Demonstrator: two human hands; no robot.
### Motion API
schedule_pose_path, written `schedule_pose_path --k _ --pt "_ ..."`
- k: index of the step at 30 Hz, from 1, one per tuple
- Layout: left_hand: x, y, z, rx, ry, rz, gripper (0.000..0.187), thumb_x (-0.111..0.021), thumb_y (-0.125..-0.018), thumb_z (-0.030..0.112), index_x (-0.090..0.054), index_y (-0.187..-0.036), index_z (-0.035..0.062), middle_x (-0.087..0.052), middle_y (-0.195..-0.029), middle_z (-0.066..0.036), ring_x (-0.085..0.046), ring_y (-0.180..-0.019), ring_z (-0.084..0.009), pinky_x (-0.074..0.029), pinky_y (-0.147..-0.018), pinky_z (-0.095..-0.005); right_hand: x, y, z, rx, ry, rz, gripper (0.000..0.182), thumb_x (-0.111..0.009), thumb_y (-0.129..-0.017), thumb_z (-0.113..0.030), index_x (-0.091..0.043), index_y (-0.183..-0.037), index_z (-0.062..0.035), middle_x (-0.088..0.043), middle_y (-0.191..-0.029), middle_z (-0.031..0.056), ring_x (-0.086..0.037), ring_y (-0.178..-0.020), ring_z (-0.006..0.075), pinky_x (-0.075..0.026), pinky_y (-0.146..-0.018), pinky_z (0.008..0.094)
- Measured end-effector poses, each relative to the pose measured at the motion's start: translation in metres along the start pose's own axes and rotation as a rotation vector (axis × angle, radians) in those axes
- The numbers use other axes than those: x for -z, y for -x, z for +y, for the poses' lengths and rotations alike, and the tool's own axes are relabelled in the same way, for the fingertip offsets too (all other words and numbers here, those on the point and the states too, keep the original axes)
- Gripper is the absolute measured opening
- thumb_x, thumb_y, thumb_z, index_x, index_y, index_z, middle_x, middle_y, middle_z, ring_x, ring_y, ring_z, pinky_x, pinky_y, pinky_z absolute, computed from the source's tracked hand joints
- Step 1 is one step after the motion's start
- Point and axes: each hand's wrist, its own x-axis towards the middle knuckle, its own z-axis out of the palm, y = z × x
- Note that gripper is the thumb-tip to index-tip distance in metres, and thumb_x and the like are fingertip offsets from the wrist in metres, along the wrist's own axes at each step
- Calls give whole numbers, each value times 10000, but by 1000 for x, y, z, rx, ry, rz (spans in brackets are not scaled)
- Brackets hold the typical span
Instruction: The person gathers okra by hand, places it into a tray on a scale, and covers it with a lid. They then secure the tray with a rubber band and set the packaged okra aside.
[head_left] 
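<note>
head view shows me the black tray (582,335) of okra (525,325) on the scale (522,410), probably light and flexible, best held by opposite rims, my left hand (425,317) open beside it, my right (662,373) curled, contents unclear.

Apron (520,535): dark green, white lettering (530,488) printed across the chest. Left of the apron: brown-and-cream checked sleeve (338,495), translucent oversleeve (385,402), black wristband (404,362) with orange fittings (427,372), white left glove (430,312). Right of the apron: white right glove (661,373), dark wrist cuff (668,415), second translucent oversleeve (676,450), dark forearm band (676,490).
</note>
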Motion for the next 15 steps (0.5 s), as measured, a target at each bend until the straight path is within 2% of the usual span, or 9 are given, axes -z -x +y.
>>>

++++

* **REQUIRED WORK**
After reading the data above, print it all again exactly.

* **EXERCISE RESPONSE**
Demonstrator: two human hands; no robot.
### Motion API
schedule_pose_path, written `schedule_pose_path --k _ --pt "_ ..."`
- k: index of the step at 30 Hz, from 1, one per tuple
- Layout: left_hand: x, y, z, rx, ry, rz, gripper (0.000..0.187), thumb_x (-0.111..0.021), thumb_y (-0.125..-0.018), thumb_z (-0.030..0.112), index_x (-0.090..0.054), index_y (-0.187..-0.036), index_z (-0.035..0.062), middle_x (-0.087..0.052), middle_y (-0.195..-0.029), middle_z (-0.066..0.036), ring_x (-0.085..0.046), ring_y (-0.180..-0.019), ring_z (-0.084..0.009), pinky_x (-0.074..0.029), pinky_y (-0.147..-0.018), pinky_z (-0.095..-0.005); right_hand: x, y, z, rx, ry, rz, gripper (0.000..0.182), thumb_x (-0.111..0.009), thumb_y (-0.129..-0.017), thumb_z (-0.113..0.030), index_x (-0.091..0.043), index_y (-0.183..-0.037), index_z (-0.062..0.035), middle_x (-0.088..0.043), middle_y (-0.191..-0.029), middle_z (-0.031..0.056), ring_x (-0.086..0.037), ring_y (-0.178..-0.020), ring_z (-0.006..0.075), pinky_x (-0.075..0.026), pinky_y (-0.146..-0.018), pinky_z (0.008..0.094)
- Measured end-effector poses, each relative to the pose measured at the motion's start: translation in metres along the start pose's own axes and rotation as a rotation vector (axis × angle, radians) in those axes
- The numbers use other axes than those: x for -z, y for -x, z for +y, for the poses' lengths and rotations alike, and the tool's own axes are relabelled in the same way, for the fingertip offsets too (all other words and numbers here, those on the point and the states too, keep the original axes)
- Gripper is the absolute measured opening
- thumb_x, thumb_y, thumb_z, index_x, index_y, index_z, middle_x, middle_y, middle_z, ring_x, ring_y, ring_z, pinky_x, pinky_y, pinky_z absolute, computed from the source's tracked hand joints
- Step 1 is one step after the motion's start
- Point and axes: each hand's wrist, its own x-axis towards the middle knuckle, its own z-axis out of the palm, y = z × x
- Note that gripper is the thumb-tip to index-tip distance in metres, and thumb_x and the like are fingertip offsets from the wrist in metres, along the wrist's own axes at each step
- Calls give whole numbers, each value times 10000, but by 1000 for x, y, z, rx, ry, rz (spans in brackets are not scaled)
- Brackets hold the typical span
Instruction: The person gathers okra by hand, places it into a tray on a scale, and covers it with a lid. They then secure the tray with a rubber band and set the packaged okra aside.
[head_left] 
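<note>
head view shows me the black tray (582,335) of okra (525,325) on the scale (522,410), probably light and flexible, best held by opposite rims, my left hand (425,317) open beside it, my right (662,373) curled, contents unclear.

Apron (520,535): dark green, white lettering (530,488) printed across the chest. Left of the apron: brown-and-cream checked sleeve (338,495), translucent oversleeve (385,402), black wristband (404,362) with orange fittings (427,372), white left glove (430,312). Right of the apron: white right glove (661,373), dark wrist cuff (668,415), second translucent oversleeve (676,450), dark forearm band (676,490).
</note>
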Motion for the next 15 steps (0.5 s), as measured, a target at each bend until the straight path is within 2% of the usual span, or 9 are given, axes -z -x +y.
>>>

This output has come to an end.